I am trying to set up text with synonyms for use with an NPC. I want to ASK BARTENDER ABOUT which in general can be food or drink, but the player may enter numerous words meaning the same thing. ASK BARTENDER ABOUT dinner, meals, eating, something to eat, etc.
For normal objects or scenery I can define NUTRITION as scenery with a description and then use UNDERSTAND “dinner” or “meals” or eating" as nutrition. If someone asks the bartender about any of these, I can give the same response:
say "[description of nutrition]".
However, this doesn’t work for text tokens. Is there a similar mechanism to list synonyms? Otherwise I am stuck with this abominable code:
Nutrition is scenery. Description of nutrition is "He looks annoyed, sighs, then replies as if he is doing you a great favor. 'Kitchen's closed now. Breakfast is available at dawn.'".
Instead of asking bartender about "food": say "[description of nutrition]";
Instead of asking bartender about "dinner": say "[description of nutrition]";
Instead of asking bartender about "meals": say "[description of nutrition]";
Instead of asking bartender about "something to eat": say "[description of nutrition]";
Instead of asking bartender about "eating": say "[description of nutrition]";
Yup, this is easy to do - for minor cases you can just use the slash to establish synonyms, but for more elaborate ones you can define new text tokens and just refer to those, per this bit of the docs:
Edit: also fyi just as a point of nomenclature, “dinner”, “food”, etc. are just texts, not text tokens - a text token is something like “[nutrition]”.
Edit the second: oh, and also, you probably don’t want to run all this dialogue as instead rules - I did that in one of my games, only to realize halfway through that I needed to check whether the player was speaking. And since all my asking it about rules were instead of rules, the action was never actually firing and I couldn’t check it!

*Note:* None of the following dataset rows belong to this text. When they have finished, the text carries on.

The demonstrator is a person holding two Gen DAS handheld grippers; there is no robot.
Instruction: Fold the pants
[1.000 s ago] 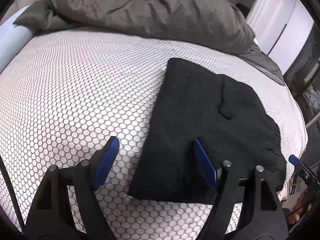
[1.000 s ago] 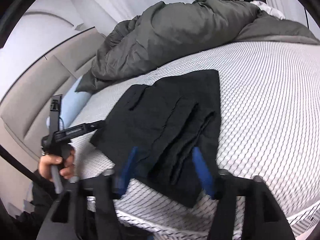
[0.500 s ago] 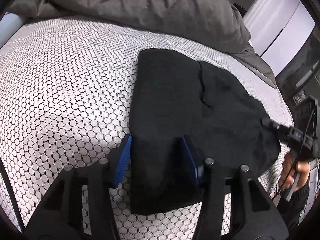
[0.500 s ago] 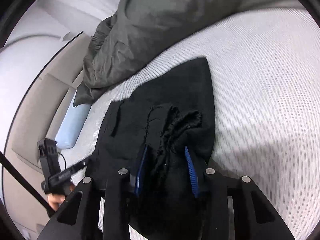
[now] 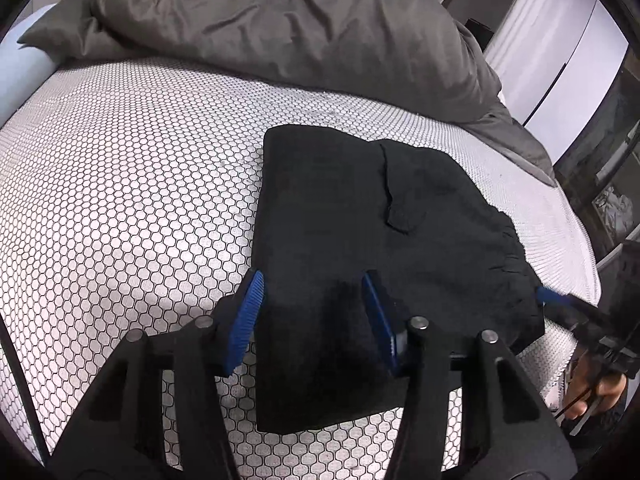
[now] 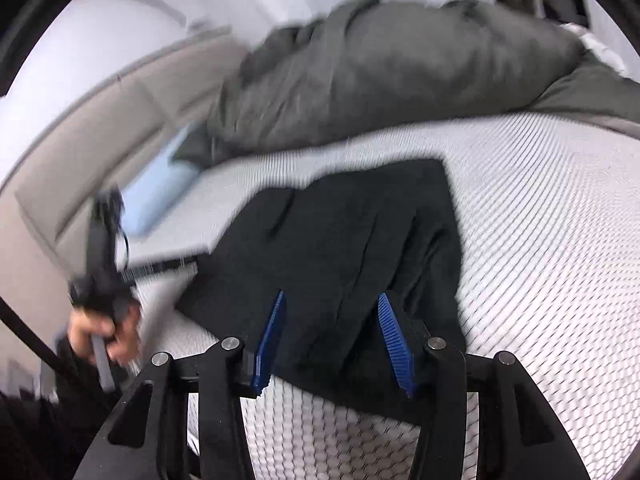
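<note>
No readable writing anywhere. Right wrist view motion-blurred. Black pants [image 5: 372, 216] folded flat on the honeycomb-patterned bed [image 5: 120, 200]. Left gripper [image 5: 316, 312] straddling the near left edge, grasp unclear; right gripper [image 6: 336, 332] just reopened, released, over the waistband end.

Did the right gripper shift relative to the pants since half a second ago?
Yes. The right gripper, jaws just reopened, has backed off the black pants.

Home bedroom: bed [image 5: 120, 208], rumpled grey duvet [image 5: 304, 20], padded headboard [image 6: 80, 128].
</note>
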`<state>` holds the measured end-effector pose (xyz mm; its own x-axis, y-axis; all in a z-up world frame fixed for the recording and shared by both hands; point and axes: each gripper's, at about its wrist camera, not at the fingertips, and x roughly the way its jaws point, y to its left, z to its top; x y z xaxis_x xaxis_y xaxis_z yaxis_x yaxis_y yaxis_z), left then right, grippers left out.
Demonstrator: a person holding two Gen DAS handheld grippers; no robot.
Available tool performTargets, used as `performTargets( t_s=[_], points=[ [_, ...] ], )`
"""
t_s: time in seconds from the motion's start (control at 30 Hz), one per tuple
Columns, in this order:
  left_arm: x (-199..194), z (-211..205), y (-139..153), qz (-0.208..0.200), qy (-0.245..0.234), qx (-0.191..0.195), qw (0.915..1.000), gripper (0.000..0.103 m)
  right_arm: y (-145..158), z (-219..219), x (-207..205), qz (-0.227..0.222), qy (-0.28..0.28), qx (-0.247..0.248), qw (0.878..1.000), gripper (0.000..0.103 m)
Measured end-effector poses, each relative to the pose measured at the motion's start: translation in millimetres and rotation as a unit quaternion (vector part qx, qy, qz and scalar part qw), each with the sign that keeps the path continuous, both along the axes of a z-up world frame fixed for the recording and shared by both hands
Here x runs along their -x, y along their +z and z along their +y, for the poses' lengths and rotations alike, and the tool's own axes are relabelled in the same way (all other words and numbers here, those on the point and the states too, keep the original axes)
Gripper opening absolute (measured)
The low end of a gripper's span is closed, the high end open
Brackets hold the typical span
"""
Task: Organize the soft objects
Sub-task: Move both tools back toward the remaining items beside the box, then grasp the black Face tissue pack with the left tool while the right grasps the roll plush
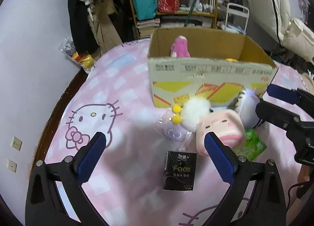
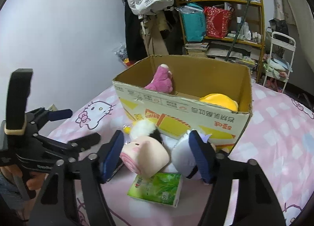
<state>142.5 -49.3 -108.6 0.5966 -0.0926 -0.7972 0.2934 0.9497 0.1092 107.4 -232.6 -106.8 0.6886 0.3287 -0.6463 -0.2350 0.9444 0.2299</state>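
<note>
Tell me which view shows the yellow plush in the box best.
Right wrist. The yellow plush lies exposed in the cardboard box's right corner there. In the left wrist view only a sliver peeks over the box's front wall.

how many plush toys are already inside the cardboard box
2. A pink plush leans in the left part of the cardboard box; a yellow one lies in the right near corner. The front wall hides part of the floor, so more may be hidden.
</note>
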Motion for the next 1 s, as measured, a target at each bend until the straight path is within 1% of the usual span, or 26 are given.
performTargets(
  t_s=[0.17, 0.33, 0.43, 0.63, 0.73, 0.8, 0.83, 0.93, 1.0],
  points=[
    [-3, -5, -11, 0.033, -0.018, -0.002, 0.9993, 0.099, -6, 8, -1, 0.008, 0.015, 0.006, 1.000, 0.071],
    [-7, -7, -23, 0.063, -0.021, 0.001, 0.9978, 0.099, -16, 16, -9, 0.022, 0.026, 0.013, 0.999, 0.071],
    [-10, -7, -31, 0.083, -0.022, 0.003, 0.9963, 0.099, -22, 20, -12, 0.030, 0.027, 0.027, 0.999, 0.071],
    [-17, -10, -45, 0.110, -0.024, 0.001, 0.9937, 0.099, -33, 22, -20, 0.046, 0.036, 0.016, 0.998, 0.071],
    [-17, -12, -49, 0.118, -0.026, -0.003, 0.9926, 0.099, -36, 23, -23, 0.052, 0.040, 0.008, 0.998, 0.065],
    [-17, -12, -51, 0.121, -0.019, -0.007, 0.9924, 0.099, -39, 24, -25, 0.058, 0.045, 0.003, 0.997, 0.062],
    [-17, -11, -51, 0.123, -0.017, -0.004, 0.9922, 0.098, -40, 24, -25, 0.061, 0.046, 0.002, 0.997, 0.060],
    [-19, -9, -53, 0.138, -0.023, 0.011, 0.9901, 0.087, -43, 27, -26, 0.067, 0.050, 0.001, 0.997, 0.060],
    [-17, -12, -54, 0.142, -0.030, 0.008, 0.9894, 0.085, -45, 28, -27, 0.069, 0.051, 0.002, 0.996, 0.060]
  ],
)
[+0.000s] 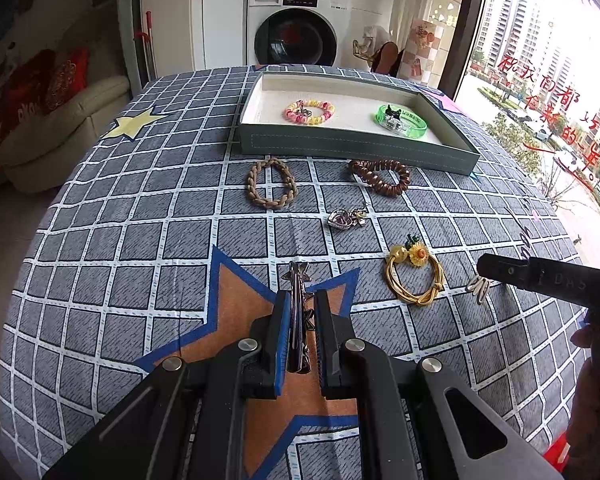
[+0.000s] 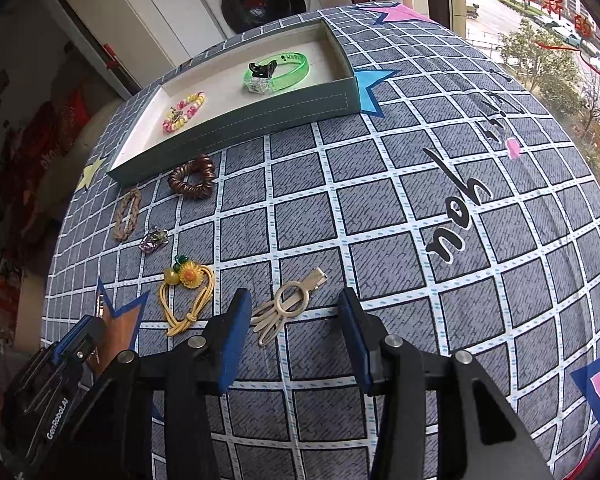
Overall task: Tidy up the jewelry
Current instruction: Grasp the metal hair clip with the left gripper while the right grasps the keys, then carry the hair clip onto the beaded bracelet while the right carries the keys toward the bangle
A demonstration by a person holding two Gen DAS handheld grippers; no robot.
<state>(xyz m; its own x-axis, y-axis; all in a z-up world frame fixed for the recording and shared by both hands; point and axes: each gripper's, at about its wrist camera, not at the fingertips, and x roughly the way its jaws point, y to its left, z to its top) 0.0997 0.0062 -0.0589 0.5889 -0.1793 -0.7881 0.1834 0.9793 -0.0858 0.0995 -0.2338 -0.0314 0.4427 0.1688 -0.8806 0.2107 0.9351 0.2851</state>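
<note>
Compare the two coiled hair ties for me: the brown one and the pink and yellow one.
The brown coil tie lies on the tablecloth, just outside the box wall; the pink and yellow coil tie lies inside the tray box.
The brown one is a single dark metallic colour; the other alternates pink and yellow segments.
The brown one is squashed out of round; the other keeps a neat ring.
Both are spiral-cord loops lying flat, touched by neither gripper.

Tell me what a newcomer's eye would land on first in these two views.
First, the left gripper, shut on a dark metal hair clip with star trim over the orange star printed on the blue-grey checked tablecloth. Next, the translucent green bangle glowing inside the shallow grey-green tray at the far edge. Then the right gripper, open around a cream hand-shaped hair clip lying on the cloth.
</note>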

I understand the slash notation, but when I apply it to ASK BARTENDER ABOUT (something? what?), the parser throws an error. What is the conditional, ala:
Understand "dinner/meals/eating" or "something to eat" as nutrition.
After asking bartender about nutrition: [this doesn't work]
say "[description of nutrition]";
That would work if there was a nutrition object somewhere in the world model – which I know is an approach some conversation extensions use – since that understand statement gives a bunch of synonyms for a nutrition object. But to create a text token, you need to use the “[]” syntax. There are more examples in the docs, but this modification should work:
Understand "dinner/meals/eating" or "something to eat" as "[food]".
After asking bartender about "[food]":
say "[description of nutrition]";
To say description of nutrition:
Say "This should be working now?"
Understand "food/dinner/meals/eating" or "something to eat" as nutrition.
Before asking bartender about [nutrition]:
say "[description of nutrition]";
How to tell when to use the brackets around an item, e.g. nutrition in I7?
Isn’t there an internal mechanism to say the description of something when asking about it, as if I was examining it, instead of writing a new rule?
The quotes plus square brackets are the syntax that denotes a text token; without those, the compiler understands you to be referring to an object. Square brackets by themselves are just comments, so the revised excerpt you posted doesn’t actually compile.
Nope, that’s not part of the standard rules – out of the box I think the only thing that hooks to the asking it about action is the generic block asking rule. So you’d need to write that.
Well ASK BARTENDER ABOUT [nutrition] does NOT work. I have a few of these ASK ABOUT’s and I get the same message no matter what I ASK ABOUT. It seems to be the first message that I define in the source code. Where is the rationale for this? This is SO Frustrating!
If I ask for a test string, e.g. ASK BARTENDER ABOUT “sky”, these all work. I cannot use anything that uses an Understand statement.
You need the quotes and the square brackets to tell Inform that you’re creating a text token. Here, I wrote it up as a Borogrove snippet so you can play around with it and see the output:
Yes, it works perfectly. Now, WHY does it work? I guess it is because the text in brackets (i.e. food) becomes a variable, but since brackets are reserved for comments, they must be put within quotes to convert it to a text-type variable. Yes?
Yeah – brackets in quoted text denote tokens, brackets outside of quotes just lead to comments. The docs talk through how they work, in case that’s a helpful reference – 17.4 and 17.5 are the relevant ones.
Andrew,
It was all about the ASKING person ABOUT text token. I couldn’t figure out how to use/create a text token to allow synonyms. Text tokens seem to work differently than other rules. Usually for NPC questions, I used a table or a text string (e.g., ASK BORK ABOUT “whiskey”) which both work differently yet.
Thanks to both of you for getting me going again.
Right, those are just about text tokens generally. 17.13, which I linked in my first reply, is about creating new text tokens, with an example of doing that to create a bunch of synonyms - now that you’ve got it working it might be useful to read it over again since it might make more sense (or, now that it’s working, you might of course prefer just to move on!)